Cognitive systems, in contrast, combine five core capabilities:

    1. They create deeper human engagement.
    1. They scale and elevate expertise.
    1. They infuse products and services with cognition.
    1. They enable cognitive processes and operations.
    1. They enhance exploration and discovery.

Large-scale machine learning is the process by which cognitive systems improve with training and use.

Cognitive computing is not a single discipline of computer science. It is the combination of multiple academic fields, from hardware architecture to algorithmic strategy to process design to industry expertise.

Many of these capabilities require specialized infrastructure that leverages high-performance computing, specialized hardware architectures and even new computing paradigms. But these technologies must be developed in concert, with hardware, software, cloud platforms and applications that are built expressly to work together in support of cognitive solutions.

1.3.2. Describe some of the main machine learning concepts:
1.3.2.1. Supervised learning:
  • We are given a data set and already know what our correct output should look like, having the idea that there is a relationship between the input and output.
1.3.2.1.1.Classification
  • In a classification problem we are trying to predict results in a discrete output. In other words we are trying to map input variables into categories.
1.3.2.1.2.Regression/Prediction
  • In a regression problem we are trying to predict results with a continous output meaning that we are trying to map input variables to some continous function.
1.3.2.1.3.Semi-supervised learning
  • Semi-supervised learning are tasks and techniques that also make use of unlabeled data for training – typically a small amount of labeled data with a large amount of unlabeled data.
1.3.2.2. Unsupervised learning:
  • Unsupervised learning is a type of machine learning algorithm used to draw inferences from datasets consisting of input data without labeled responses.
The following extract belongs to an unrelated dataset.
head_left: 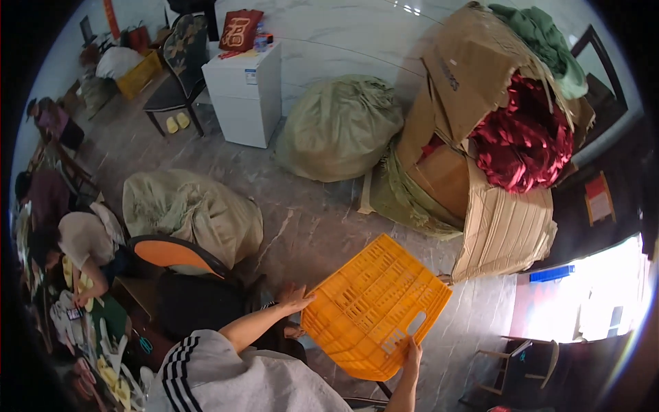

Input data is not labeled and does not have a known result.
1.3.2.2.1.Artificial neural network
  • An Artificial Neural Network (ANN) is an information processing paradigm that is inspired by the way biological nervous systems, such as the brain, process information.
1.3.2.2.2.Association rule learning
  • Association rule learning is a rule-based machine learning method for discovering interesting relations between variables in large databases. It is intended to identify strong rules discovered in databases using some measures of interestingness.
1.3.2.2.3.Hierarchical clustering
  • Hierarchical clustering is a method of cluster analysis which seeks to build a hierarchy of clusters. Strategies for hierarchical clustering generally fall into two types:

  • Agglomerative: This is a "bottom up" approach: each observation starts in its own cluster, and pairs of clusters are merged as one moves up the hierarchy.

  • Divisive: This is a "top down" approach: all observations start in one cluster, and splits are performed recursively as one moves down the hierarchy.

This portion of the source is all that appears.